Concentrations of antiretrovirals in two common regimens--efavirenz or atazanavir/ritonavir plus tenofovir/emtricitabine (TFV/FTC)--did not differ substantially between HIV-positive people over 55 and historical controls in a small pilot study [1]. Results suggested that declining kidney function did not affect renally cleared drugs in these nonfrail individuals.

Researchers at the University of North Carolina (UNC) Chapel Hill and SUNY Buffalo planned this pilot study to assess the pharmacokinetics of individual drugs in these two regimens as a prelude to future long-term population pharmacokinetic/pharmacodynamic studies.

All study participants were 55 or older taking one of the two regimens steadily with at least 90% adherence in the past 30 days. The investigators excluded people with the frailty phenotype, those taking other drugs known to interact with study drugs, and people with clinically significant lab abnormalities. Study participants made a screening visit, a PK visit with 24-hour intensive sampling after they took their drugs at their usual time, and a follow-up visit.

The UNC/SUNY team compared antiretroviral concentrations in these people with those in historical controls who were not necessarily taking exactly the same regimens. However, atazanavir controls were taking tenofovir to account for tenofovir's effect in lowering atazanavir exposure.

The study involved 6 people on efavirenz (with TFV/FTC as Atripla) and 6 on atazanavir/ritonavir (plus TFV/FTC). Age averaged 60.7 in the efavirenz group and 58.7 in the atazanavir group. Three people in each group were Caucasian and 3 African American. Numbers of women and men were 4 and 2 on efavirenz and 2 and 4 on atazanavir. Both groups had taken their current regimen for about 3.5 years. CD4 counts averaged 683 in the efavirenz group and 952 in the atazanavir group. Respective creatinine clearances were 69.4 +/- 25.0 mL/min and 70.9 +/- 7.46 mL/min.

Tenofovir maximum concentration (Cmax) was marginally lower with efavirenz (ratio 0.87) and atazanavir (0.94) in the study group than in historical controls. Compared with historical data, FTC Cmax was slightly higher with efavirenz (1.26) and atazanavir (1.31). Tenofovir 24-hour area under the concentration-time curve (AUC0-24) was lower with efavirenz (0.92) and atazanavir (0.90) than in historical controls, whereas FTC AUC0-24 was higher with efavirenz (1.75) and atazanavir (1.31).

Efavirenz Cmax was moderately lower in study participants than in historical controls (ratio 0.84), whereas atazanavir Cmax was slightly higher in the study group (1.09).
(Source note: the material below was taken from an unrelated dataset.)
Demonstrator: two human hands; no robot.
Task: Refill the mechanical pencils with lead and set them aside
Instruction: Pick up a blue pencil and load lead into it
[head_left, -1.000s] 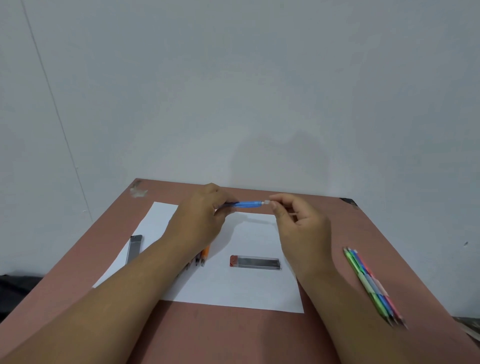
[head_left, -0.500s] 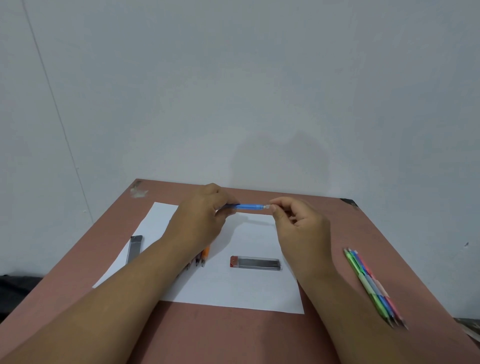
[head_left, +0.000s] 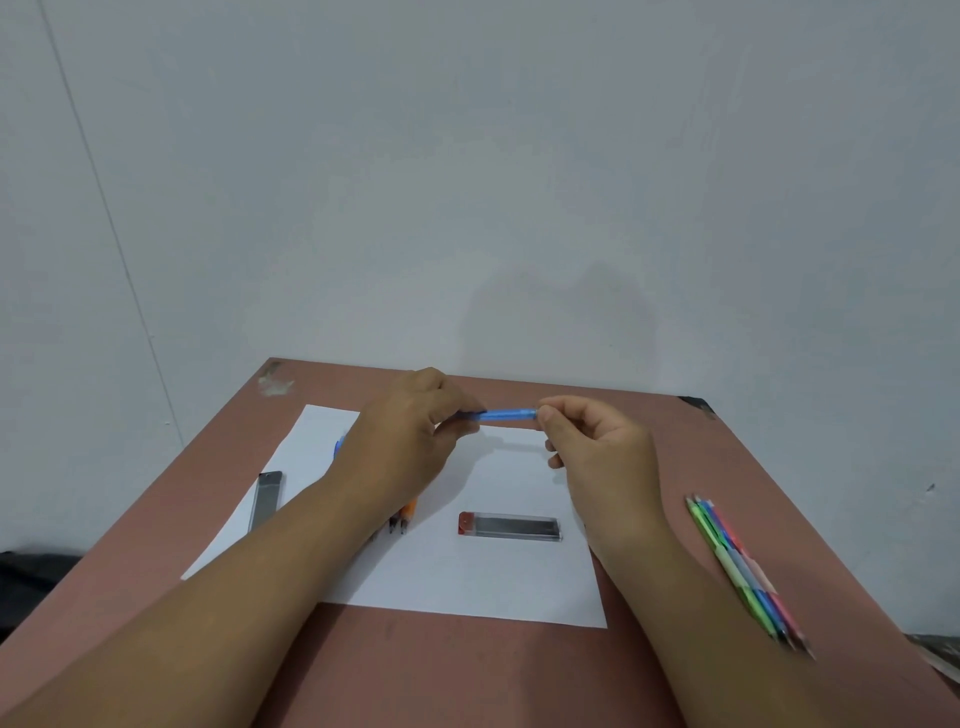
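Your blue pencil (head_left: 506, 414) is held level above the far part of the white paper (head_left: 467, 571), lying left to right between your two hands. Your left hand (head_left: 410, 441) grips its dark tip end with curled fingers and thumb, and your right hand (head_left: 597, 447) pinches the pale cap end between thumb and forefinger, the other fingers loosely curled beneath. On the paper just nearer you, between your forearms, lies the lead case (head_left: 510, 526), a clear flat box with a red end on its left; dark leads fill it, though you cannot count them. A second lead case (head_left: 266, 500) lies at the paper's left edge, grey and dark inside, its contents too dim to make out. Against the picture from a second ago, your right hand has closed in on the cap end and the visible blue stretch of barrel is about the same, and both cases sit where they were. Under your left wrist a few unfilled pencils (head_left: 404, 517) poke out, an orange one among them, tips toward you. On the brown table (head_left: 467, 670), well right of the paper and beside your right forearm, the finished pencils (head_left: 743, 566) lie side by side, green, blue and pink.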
Efavirenz AUC0-24 was virtually equivalent in study participants and historical controls (1.05), while atazanavir AUC0-24 was marginally lower (0.88).

None of these differences between study concentrations and historical controls reached statistical significance, as would be expected with the small sample size.
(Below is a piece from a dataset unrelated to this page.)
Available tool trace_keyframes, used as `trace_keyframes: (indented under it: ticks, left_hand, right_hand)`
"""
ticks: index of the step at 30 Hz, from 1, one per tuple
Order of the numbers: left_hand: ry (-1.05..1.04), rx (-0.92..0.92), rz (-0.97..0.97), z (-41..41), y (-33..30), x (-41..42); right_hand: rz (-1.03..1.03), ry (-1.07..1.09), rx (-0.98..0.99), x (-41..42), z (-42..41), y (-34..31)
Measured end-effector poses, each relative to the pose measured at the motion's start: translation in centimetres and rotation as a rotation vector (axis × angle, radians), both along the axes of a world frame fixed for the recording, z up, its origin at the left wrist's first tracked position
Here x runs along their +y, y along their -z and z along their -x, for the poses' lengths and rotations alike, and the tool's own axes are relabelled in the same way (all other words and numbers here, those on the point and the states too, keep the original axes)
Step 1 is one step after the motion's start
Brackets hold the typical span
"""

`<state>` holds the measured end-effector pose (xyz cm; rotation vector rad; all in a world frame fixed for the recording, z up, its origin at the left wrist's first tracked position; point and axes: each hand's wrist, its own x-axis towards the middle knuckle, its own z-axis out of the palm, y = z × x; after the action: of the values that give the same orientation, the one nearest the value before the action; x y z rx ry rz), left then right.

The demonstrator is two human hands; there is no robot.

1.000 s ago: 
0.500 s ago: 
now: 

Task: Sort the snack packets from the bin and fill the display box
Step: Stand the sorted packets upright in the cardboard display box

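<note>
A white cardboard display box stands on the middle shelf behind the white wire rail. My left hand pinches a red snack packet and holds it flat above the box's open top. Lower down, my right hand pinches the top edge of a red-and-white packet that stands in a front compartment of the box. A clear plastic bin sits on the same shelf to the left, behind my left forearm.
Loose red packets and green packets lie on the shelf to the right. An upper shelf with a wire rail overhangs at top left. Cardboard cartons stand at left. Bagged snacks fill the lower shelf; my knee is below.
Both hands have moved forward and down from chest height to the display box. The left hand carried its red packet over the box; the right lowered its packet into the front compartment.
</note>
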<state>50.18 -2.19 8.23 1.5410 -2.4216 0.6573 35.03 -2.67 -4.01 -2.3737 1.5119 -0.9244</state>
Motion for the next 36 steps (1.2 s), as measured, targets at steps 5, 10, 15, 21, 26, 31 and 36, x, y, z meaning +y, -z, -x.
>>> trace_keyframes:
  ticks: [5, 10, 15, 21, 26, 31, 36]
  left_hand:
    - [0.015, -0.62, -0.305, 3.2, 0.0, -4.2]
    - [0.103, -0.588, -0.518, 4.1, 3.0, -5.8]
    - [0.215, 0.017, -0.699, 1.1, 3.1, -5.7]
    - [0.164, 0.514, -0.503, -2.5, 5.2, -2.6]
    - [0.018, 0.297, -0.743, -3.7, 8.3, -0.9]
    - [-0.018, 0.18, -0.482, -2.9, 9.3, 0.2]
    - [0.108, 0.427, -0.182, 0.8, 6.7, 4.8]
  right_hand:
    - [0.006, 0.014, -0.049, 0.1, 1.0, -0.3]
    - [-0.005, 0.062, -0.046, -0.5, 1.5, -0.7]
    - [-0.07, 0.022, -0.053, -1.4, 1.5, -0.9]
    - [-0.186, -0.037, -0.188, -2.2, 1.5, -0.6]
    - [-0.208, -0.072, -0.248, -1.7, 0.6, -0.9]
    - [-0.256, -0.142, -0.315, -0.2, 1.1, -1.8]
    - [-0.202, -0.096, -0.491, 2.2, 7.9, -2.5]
The efavirenz and atazanavir results surprised the investigators, who expected higher efavirenz concentrations and markedly lower atazanavir exposures.
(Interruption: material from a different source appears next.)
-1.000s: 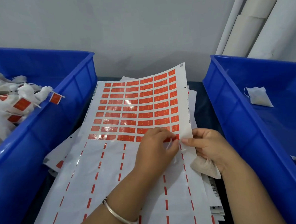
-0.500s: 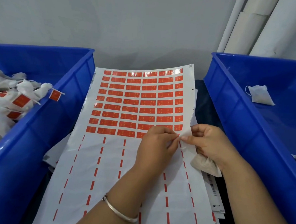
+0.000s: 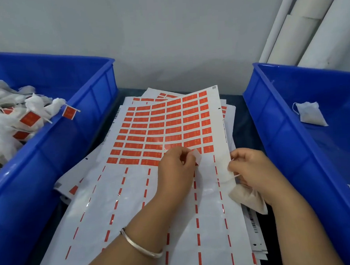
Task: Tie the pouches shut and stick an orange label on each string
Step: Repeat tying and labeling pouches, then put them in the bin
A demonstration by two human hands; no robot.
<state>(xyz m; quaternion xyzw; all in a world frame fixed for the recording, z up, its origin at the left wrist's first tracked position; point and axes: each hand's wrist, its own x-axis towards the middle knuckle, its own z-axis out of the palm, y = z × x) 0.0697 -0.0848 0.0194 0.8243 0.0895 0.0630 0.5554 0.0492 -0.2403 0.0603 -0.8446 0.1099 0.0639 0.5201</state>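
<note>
Label (image 3: 197, 158) is pinched in the left hand's (image 3: 175, 173) grip, peeled off the sheet (image 3: 163, 129); right hand (image 3: 252, 168) grips pouch (image 3: 248, 199) and string (image 3: 234, 177). Next, probably: fold label round string.

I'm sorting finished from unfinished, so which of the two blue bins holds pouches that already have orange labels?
The left blue bin: its heap of white pouches carries orange labels on the strings. The right blue bin shows a plain pouch with no label.
</note>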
Creatinine clearance did not explain these PK results because both tenofovir and FTC are renally excreted, and tenofovir concentrations were lower than in historical controls while FTC levels were higher. The investigators concluded that renal filtration and secretion were intact in this study group.

The researchers plan to calculate intracellular tenofovir diphosphate and FTC triphosphate levels and protein-free efavirenz and atazanavir exposure. They also plan a sparse-sampling analysis in frail and nonfrail HIV-positive people of all age. Ultimately they hope to determine whether age-specific dosing recommendations for these antiretrovirals are warranted.


1. Dumond JB, Adams JL, Prince HMA, et al. Pharmacokinetics of two common antiretroviral regimens in older HIV-infected patients: a pilot study. 2nd International Workshop on HIV and Aging. October 27-28, 2011. Baltimore, Maryland. Abstract: O_12.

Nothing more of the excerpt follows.